El “Magnificat” de la Madre se convierte en el “Magnificat” de sus hijos

Padre Luciano Alimandi

“Proclama mi alma la grandeza del Señor, se alegra mi espíritu en Dios mi Salvador, porque ha mirado la humillación de su esclava. Desde ahora, todas las generaciones me llamarán bienaventurada” (Lc. 1, 46-48). En el Magnificat la Virgen María canta su inmensa gratitud a Dios que ha posado su mirada no sobre una reina del tiempo, sino sobre la pequeñez de una desconocida muchacha de Nazaret. Desde lo profundo de su corazón, enamorado del Amor eterno, María le glorifica exultando en su espíritu por la inmensa bondad que le ha derramado en su seno y, rebosante de alegría, exclama con aquella expresión profética: “¡Desde ahora, todas las generaciones me llamarán bienaventurada!”.
Pertenecemos también nosotros a esas generaciones, llamados a unirnos conscientemente al Magnificat de María, para exaltar, junto a Ella, la infinita bondad de Dios que, precisamente gracias al “Aquí estoy” de nuestra Señora, se revela y resplandece en el Rostro humano de Jesucristo.
El Corazón de María nos educa y nos forma para que nuestro corazón llegue a ser como el suyo: un cántico de alabanza y de gratitud perenne al Señor por la maravillas que continuamente Él opera en el corazón de cada hombre. Jesús afirma en el Evangelio: “Mi Padre actúa siempre y yo también actúo” (Jn. 5, 17); para poder conocer mejor esta Obra de Amor de la Santísima Trinidad somos invitados a unirnos al Magnificat mariano.
En efecto, el espíritu todo puro, inmaculado de la Virgen despierta el nuestro y lo rescata de la oscuridad y torpeza que, con cierta frecuencia, lo vence para hacerlo exultar en Dios Salvador. Unido a Ella, todo se despierta y exulta, las criaturas se estremecen de alegría, así como ha sucedido en el encuentro con su prima Isabel: “Apenas Isabel oyó el saludo de María, el niño salto en su seno” (Lc 1, 41). El Magnificat de María empapa toda la Iglesia e incita a cada alma, que se una a Ella, a abrirse a la misericordia divina.

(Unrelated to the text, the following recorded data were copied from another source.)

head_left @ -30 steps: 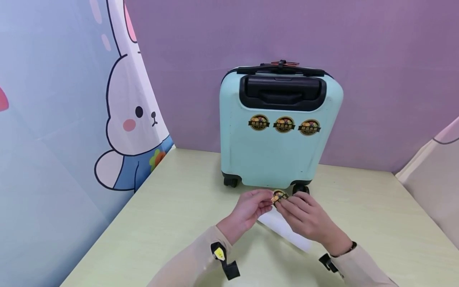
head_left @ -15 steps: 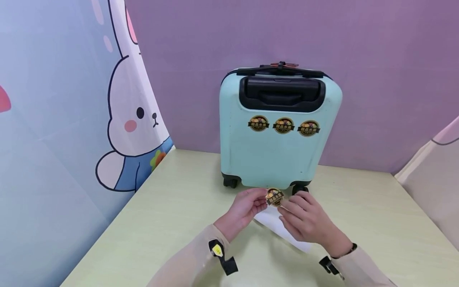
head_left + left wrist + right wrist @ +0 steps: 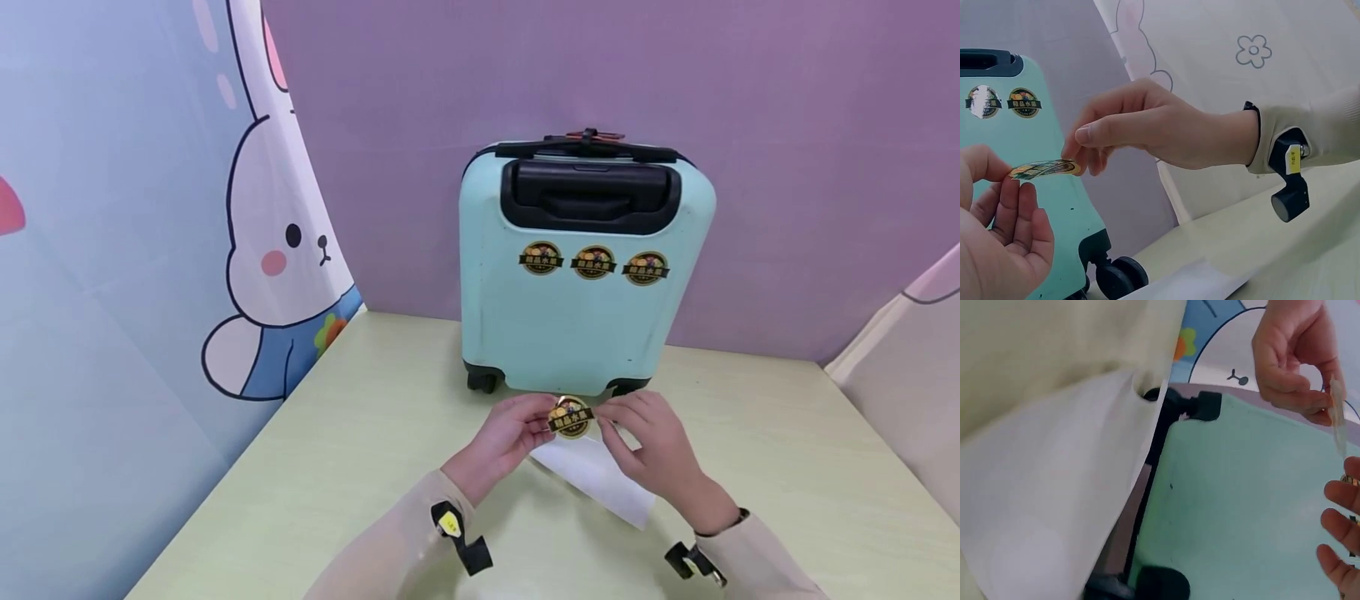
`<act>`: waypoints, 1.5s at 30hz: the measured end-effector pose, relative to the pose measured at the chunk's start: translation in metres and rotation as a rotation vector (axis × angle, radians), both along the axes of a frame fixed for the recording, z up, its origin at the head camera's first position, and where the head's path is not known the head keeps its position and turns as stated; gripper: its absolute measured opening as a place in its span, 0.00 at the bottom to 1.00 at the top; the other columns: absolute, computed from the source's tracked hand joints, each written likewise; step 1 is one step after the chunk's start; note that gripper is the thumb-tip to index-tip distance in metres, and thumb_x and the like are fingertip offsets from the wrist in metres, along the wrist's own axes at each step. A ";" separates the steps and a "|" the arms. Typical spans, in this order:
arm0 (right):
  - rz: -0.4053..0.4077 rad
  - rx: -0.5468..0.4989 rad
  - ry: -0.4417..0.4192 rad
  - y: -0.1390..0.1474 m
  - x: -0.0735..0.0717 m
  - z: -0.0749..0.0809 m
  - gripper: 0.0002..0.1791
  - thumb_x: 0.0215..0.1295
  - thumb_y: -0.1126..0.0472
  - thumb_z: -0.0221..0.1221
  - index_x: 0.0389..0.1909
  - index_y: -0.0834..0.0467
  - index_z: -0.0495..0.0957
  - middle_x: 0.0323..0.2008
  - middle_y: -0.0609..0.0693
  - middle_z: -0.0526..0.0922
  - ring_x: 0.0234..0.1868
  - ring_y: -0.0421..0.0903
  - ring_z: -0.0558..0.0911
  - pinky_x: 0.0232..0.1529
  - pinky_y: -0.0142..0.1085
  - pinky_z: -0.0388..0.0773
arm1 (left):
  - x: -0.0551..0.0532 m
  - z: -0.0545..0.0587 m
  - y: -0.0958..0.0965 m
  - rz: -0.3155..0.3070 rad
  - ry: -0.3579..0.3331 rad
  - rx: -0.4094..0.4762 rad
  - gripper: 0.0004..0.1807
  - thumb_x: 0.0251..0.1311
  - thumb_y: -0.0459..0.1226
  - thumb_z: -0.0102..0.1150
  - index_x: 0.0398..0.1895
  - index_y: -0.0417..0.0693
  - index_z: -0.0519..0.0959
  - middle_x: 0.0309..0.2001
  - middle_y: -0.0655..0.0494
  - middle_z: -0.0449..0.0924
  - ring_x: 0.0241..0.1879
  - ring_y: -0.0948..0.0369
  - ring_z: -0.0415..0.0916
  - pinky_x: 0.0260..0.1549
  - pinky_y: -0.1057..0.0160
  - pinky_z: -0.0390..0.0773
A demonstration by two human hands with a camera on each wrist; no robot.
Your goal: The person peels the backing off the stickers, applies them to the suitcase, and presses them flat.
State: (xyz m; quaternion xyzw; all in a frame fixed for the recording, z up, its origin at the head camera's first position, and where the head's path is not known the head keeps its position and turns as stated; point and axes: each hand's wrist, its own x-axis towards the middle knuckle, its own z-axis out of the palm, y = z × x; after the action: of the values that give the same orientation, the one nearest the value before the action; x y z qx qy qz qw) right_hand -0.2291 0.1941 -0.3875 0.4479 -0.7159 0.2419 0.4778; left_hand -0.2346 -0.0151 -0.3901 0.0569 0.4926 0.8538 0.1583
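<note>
A round black-and-gold sticker (image 3: 571,418) is held up just in front of the suitcase's lower edge, its printed face toward the head camera. My left hand (image 3: 512,435) pinches its left edge between thumb and finger. At the opposite edge, the thumb and index finger of my right hand (image 3: 654,446) pinch it. The left wrist view shows the sticker (image 3: 1044,169) nearly edge-on and slightly bowed between both hands. Behind stands a mint-green suitcase (image 3: 562,333) with three like stickers in a row below its black handle recess (image 3: 591,196).
A white sheet (image 3: 600,479) lies on the pale table (image 3: 360,467) under my hands, partly lifted off it. Black wheels (image 3: 482,382) carry the suitcase. A purple cloth (image 3: 810,167) hangs behind, and a rabbit-print cloth (image 3: 112,333) borders the left.
The sticker has shifted slightly left and turned its face to the head camera. My right fingers, which covered part of it, have drawn back to its right edge. The suitcase stays put.
</note>
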 end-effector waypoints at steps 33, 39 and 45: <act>0.445 -0.656 -1.216 -0.018 0.016 -0.018 0.16 0.71 0.74 0.54 0.36 0.52 0.85 0.29 0.49 0.85 0.29 0.40 0.83 0.36 0.31 0.83 | -0.006 -0.004 -0.009 -0.007 0.043 -0.096 0.22 0.56 0.22 0.53 0.57 0.25 0.75 0.51 0.43 0.79 0.37 0.59 0.77 0.36 0.69 0.80; 0.439 -0.666 -1.193 -0.020 0.016 -0.021 0.15 0.70 0.75 0.54 0.36 0.54 0.86 0.29 0.49 0.86 0.28 0.39 0.83 0.34 0.31 0.83 | -0.009 -0.010 -0.012 0.007 0.063 -0.080 0.23 0.56 0.19 0.53 0.58 0.24 0.74 0.47 0.46 0.81 0.39 0.59 0.78 0.39 0.68 0.81; 0.324 -0.644 -1.185 -0.022 0.016 -0.020 0.05 0.68 0.74 0.58 0.38 0.70 0.83 0.28 0.47 0.87 0.28 0.40 0.83 0.34 0.31 0.83 | -0.012 -0.013 -0.016 0.038 0.059 -0.072 0.23 0.57 0.18 0.54 0.58 0.23 0.73 0.42 0.51 0.83 0.38 0.60 0.82 0.45 0.63 0.83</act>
State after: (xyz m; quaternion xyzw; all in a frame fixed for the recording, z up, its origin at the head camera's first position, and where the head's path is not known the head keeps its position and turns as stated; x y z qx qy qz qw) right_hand -0.2136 0.1722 -0.4080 0.1773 -0.6729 0.7144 0.0730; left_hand -0.2464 -0.0313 -0.4030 0.0671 0.5283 0.8364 0.1295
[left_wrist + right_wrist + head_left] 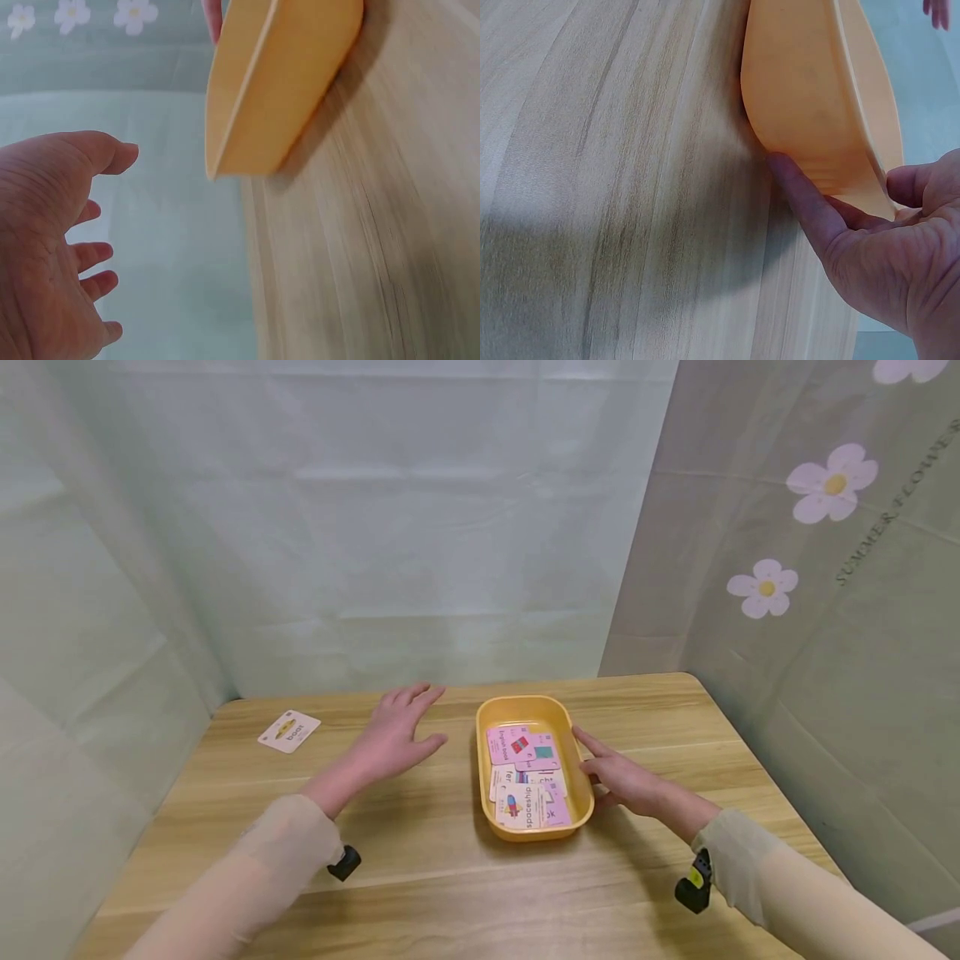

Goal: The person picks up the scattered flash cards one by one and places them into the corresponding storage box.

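Observation:
A yellow tray (534, 837) stands at the middle of the wooden table, with several picture word cards inside. Among them are a spaceship card (517, 806) at the near end and a pink English book card (510, 745) farther back. My right hand (626, 781) touches the tray's right side; in the right wrist view its fingers (810, 202) lie against the outer wall and rim. To the tray's left, my left hand (393, 739) hovers above the table, fingers spread and holding nothing. In the left wrist view that hand (52, 240) is apart from the tray (300, 90).
A boat card (289, 731) lies at the table's far left corner, beyond my left hand. Pale curtains (420, 527) hang behind the table (420, 918) and at both sides, with printed flowers (832, 483) on the right one.

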A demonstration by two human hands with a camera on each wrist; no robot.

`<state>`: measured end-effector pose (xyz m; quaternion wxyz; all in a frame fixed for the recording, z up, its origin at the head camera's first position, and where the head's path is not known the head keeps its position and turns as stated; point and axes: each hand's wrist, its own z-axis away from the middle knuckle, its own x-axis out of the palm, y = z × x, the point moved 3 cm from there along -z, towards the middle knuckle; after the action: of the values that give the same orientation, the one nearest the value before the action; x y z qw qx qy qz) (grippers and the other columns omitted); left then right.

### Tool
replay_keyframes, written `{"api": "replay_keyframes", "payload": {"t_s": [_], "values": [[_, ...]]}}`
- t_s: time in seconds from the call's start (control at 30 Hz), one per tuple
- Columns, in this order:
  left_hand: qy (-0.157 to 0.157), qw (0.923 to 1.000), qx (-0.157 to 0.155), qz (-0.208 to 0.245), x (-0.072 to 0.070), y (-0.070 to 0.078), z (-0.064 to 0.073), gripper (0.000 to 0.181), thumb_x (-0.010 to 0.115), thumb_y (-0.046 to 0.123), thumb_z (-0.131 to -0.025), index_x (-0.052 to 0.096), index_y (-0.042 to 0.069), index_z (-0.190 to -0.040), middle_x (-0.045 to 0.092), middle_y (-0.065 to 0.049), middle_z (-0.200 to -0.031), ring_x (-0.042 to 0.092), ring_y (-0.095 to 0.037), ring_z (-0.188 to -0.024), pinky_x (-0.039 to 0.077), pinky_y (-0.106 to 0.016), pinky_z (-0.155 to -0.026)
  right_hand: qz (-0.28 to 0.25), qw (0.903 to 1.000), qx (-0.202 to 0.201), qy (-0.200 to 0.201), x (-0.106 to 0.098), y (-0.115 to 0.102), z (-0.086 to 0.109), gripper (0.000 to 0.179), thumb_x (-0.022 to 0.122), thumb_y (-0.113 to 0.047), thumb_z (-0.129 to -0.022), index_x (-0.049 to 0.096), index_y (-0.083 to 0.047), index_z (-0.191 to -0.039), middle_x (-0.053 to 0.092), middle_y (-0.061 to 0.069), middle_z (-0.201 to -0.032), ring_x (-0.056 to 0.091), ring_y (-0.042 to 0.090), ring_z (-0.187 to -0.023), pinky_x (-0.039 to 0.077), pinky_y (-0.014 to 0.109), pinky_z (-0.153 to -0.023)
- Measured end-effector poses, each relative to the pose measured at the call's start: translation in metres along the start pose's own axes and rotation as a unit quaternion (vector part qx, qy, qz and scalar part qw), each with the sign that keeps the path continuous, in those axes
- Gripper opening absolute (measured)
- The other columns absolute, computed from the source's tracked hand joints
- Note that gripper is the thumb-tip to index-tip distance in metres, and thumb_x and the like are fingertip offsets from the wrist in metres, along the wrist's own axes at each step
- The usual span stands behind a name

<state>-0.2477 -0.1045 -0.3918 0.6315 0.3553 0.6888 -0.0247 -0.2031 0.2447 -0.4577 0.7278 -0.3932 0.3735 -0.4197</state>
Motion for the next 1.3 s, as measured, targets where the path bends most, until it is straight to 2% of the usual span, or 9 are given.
{"api": "replay_keyframes", "payload": {"t_s": [0.43, 0.63, 0.87, 1.1, 1.3], "values": [[0.004, 0.9987, -0.049, -0.015, -0.02, -0.046, 0.02, 0.074, 0.068, 0.032, -0.099, 0.033, 0.005, -0.159, 0.028, -0.027, -0.16, 0.023, -0.052, -0.144, 0.019, -0.07, -0.112, 0.002, 1.0, -0.003, -0.004, 0.001, -0.001, 0.002, 0.07, 0.04, -0.015, -0.107, 0.007, -0.031, -0.166, 0.006, 0.019, -0.169, 0.035, 0.043, -0.143, 0.049, 0.064, -0.095], [0.001, 0.9958, -0.085, -0.035, -0.024, -0.075, 0.032, 0.076, 0.065, 0.036, -0.1, 0.031, 0.004, -0.159, 0.027, -0.03, -0.16, 0.022, -0.056, -0.143, 0.019, -0.074, -0.109, 0.002, 1.0, -0.005, -0.005, 0.001, -0.002, 0.003, 0.07, 0.041, -0.014, -0.107, 0.006, -0.031, -0.166, 0.009, 0.021, -0.168, 0.04, 0.043, -0.139, 0.049, 0.064, -0.094], [-0.003, 0.9923, -0.121, -0.026, -0.028, -0.104, 0.046, 0.08, 0.064, 0.041, -0.1, 0.028, 0.003, -0.16, 0.025, -0.032, -0.159, 0.019, -0.059, -0.142, 0.018, -0.077, -0.107, 0.002, 1.0, -0.003, -0.001, 0.001, -0.001, 0.002, 0.07, 0.041, -0.014, -0.106, 0.007, -0.031, -0.166, 0.011, 0.022, -0.167, 0.043, 0.043, -0.138, 0.049, 0.064, -0.095], [-0.006, 0.9864, -0.16, -0.037, -0.03, -0.132, 0.063, 0.08, 0.064, 0.042, -0.099, 0.029, -0.001, -0.158, 0.026, -0.035, -0.156, 0.019, -0.063, -0.138, 0.02, -0.079, -0.102, 0.004, 1.0, -0.001, 0.004, 0.002, -0.001, 0.002, 0.071, 0.042, -0.014, -0.106, 0.008, -0.03, -0.166, 0.011, 0.021, -0.167, 0.044, 0.042, -0.136, 0.049, 0.065, -0.095], [-0.011, 0.9835, -0.173, -0.053, -0.031, -0.155, 0.075, 0.081, 0.062, 0.044, -0.099, 0.031, -0.006, -0.155, 0.027, -0.041, -0.153, 0.024, -0.064, -0.136, 0.021, -0.076, -0.105, 0.005, 1.0, -0.001, 0.004, 0.001, -0.001, 0.002, 0.071, 0.042, -0.014, -0.106, 0.007, -0.031, -0.166, 0.009, 0.021, -0.168, 0.044, 0.042, -0.136, 0.046, 0.067, -0.096]]}}
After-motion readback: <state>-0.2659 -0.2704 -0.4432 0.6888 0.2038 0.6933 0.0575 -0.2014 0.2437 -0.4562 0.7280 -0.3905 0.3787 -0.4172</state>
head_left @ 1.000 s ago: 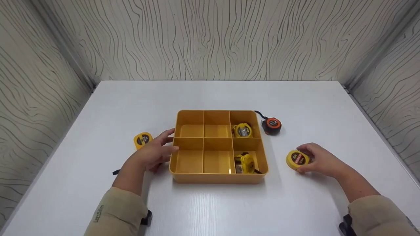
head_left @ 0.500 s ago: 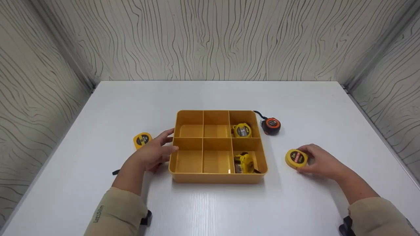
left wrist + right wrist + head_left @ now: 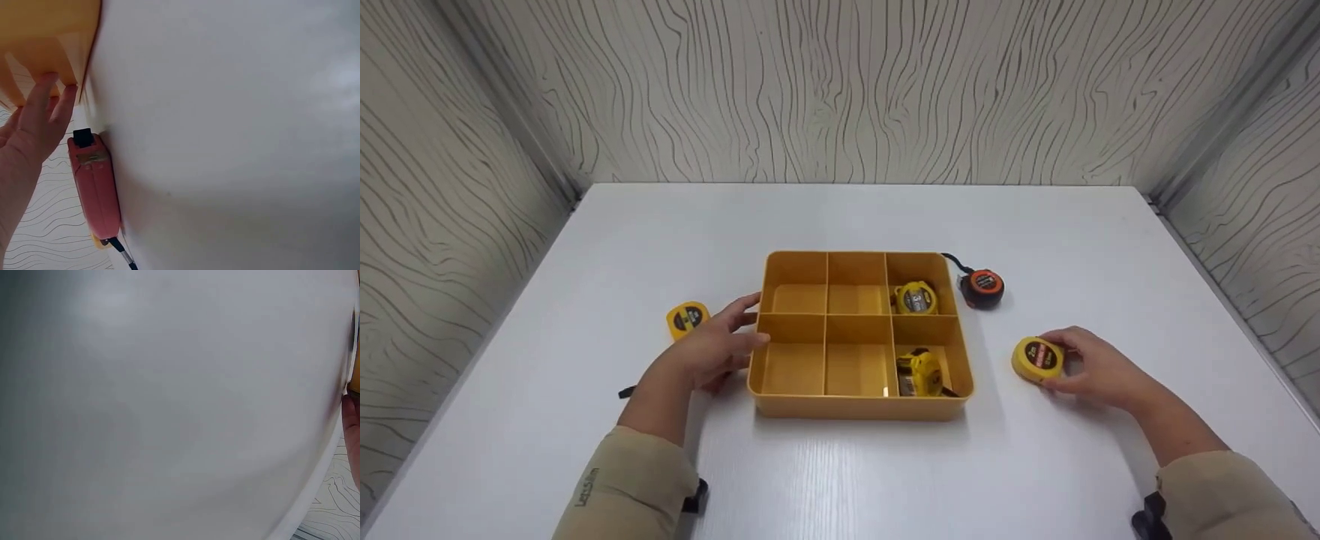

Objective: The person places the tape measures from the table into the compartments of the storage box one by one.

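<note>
Fingertips of my left hand (image 3: 706, 349) touch the outer left wall of a yellow six-compartment box (image 3: 859, 407); the thumb tip overlaps its rim. The left wrist view shows those fingers fairly straight against the wall (image 3: 42, 34). Below that hand a red tape measure (image 3: 95, 191) with a black strap stands on edge, mostly hidden from the head view. To the box's right, my right hand (image 3: 1099, 373) holds a round yellow tape measure (image 3: 1037, 358) marked 2m between thumb and fingers. Only part of that hand (image 3: 352, 430) shows at the right wrist view's edge.
Two yellow tape measures sit in the box's right column, one in the back compartment (image 3: 916, 298), one in the front (image 3: 920, 373). A black and orange tape measure (image 3: 982, 289) lies beyond the box's right side. Another yellow one (image 3: 687, 319) lies left of my left hand.
The tape measure in my right hand has shifted slightly left and away from me, and its label has turned a little. My left hand and the box stay in place.
</note>
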A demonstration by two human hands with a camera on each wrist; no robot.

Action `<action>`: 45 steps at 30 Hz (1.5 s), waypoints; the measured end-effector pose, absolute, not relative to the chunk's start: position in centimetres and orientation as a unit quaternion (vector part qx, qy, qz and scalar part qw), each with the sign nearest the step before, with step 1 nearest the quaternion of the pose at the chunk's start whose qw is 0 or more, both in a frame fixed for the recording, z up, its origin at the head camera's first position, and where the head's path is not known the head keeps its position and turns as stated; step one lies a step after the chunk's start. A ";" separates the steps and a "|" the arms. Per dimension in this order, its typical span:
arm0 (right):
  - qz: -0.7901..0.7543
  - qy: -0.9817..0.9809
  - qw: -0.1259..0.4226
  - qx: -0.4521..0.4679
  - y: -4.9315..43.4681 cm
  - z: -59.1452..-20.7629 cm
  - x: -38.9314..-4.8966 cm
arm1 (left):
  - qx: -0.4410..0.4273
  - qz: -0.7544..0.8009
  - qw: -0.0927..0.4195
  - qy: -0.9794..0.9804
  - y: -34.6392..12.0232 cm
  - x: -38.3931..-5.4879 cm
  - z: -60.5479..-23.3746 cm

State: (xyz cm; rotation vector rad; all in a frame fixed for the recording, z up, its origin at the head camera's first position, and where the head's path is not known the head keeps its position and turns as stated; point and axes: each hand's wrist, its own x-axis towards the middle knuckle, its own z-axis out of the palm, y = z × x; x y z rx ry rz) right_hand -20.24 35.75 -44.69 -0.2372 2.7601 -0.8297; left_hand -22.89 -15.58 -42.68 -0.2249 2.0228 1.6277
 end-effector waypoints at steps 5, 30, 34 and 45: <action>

Qué importante es, entonces, hacer de nuestra vida un Magnificat: acoger la bondad de Dios y, en la gratitud, irradiarla con todo nuestro ser, como siempre ha hecho María al encontrarse con cada criatura. No se puede acoger verdaderamente un don, si no se es agradecido hacia quien nos lo ha dado. El Magnificat es signo de auténtica acogida, de sincera gratitud por cada don donado por Dios.
Cuando falta la gratitud cada acción aparece sin sentido: “¡Si conocieras el don de Dios!” (Jn 4, 16). Es necesario conocer para apreciar y ser agradecidos. La gratitud es fruto de este reconocimiento interior y exterior y es fundamental para toda la vida. Es necesario practicarla desde niños, para que nuestra existencia supere la melancolía litánica de lamentaciones y se convierta en un canto de alabanza. En el Magnificat de María cada uno de nosotros aprende qué es la oración y la gratitud.
Este espléndido cántico, el Magnificat, María no lo ha proclamado y rezado sólo para Ella, sino para todas las generaciones que, llamándola “bienaventurada”, se unirán en comunión de corazón y de mente con su perenne alabanza aprendiendo de Ella, Madre de la Iglesia, a acoger, en el corazón y en la Iglesia, al Salvador para llevarlo al mundo. ¿Quién puede donárnoslo mejor y más que Ella? ¡Quién puede enseñarnos a recibirlo mejor y más que Ella!
Que el Magnificat sea para todos nosotros la oración que no sólo calienta el corazón sino que lo sacude y lo empuja para salir al encuentro de las personas de cada generación.